→ PROBLEM REQUIREMENTS
Your answer must be an exact copy of the listing that follows, with all pictures omitted.

→ THE DATA
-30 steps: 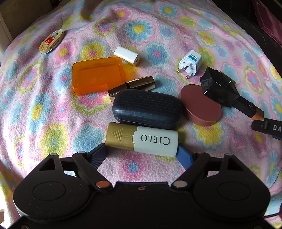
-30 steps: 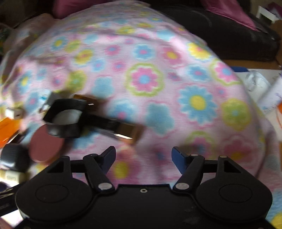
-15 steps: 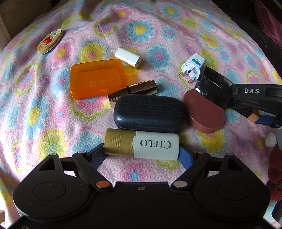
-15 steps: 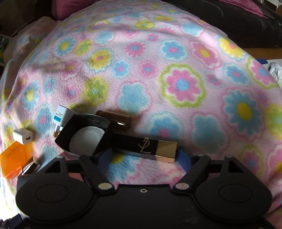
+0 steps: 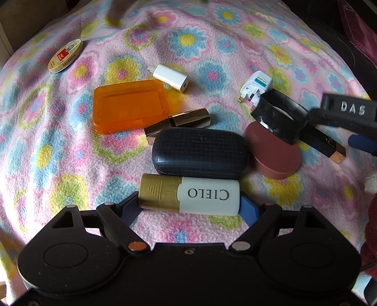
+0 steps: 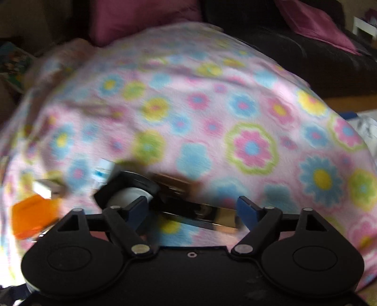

→ SOLUTION TO THE PROBLEM
-30 steps: 
-30 steps: 
-15 steps: 
-15 steps: 
+0 steps: 
+0 steps: 

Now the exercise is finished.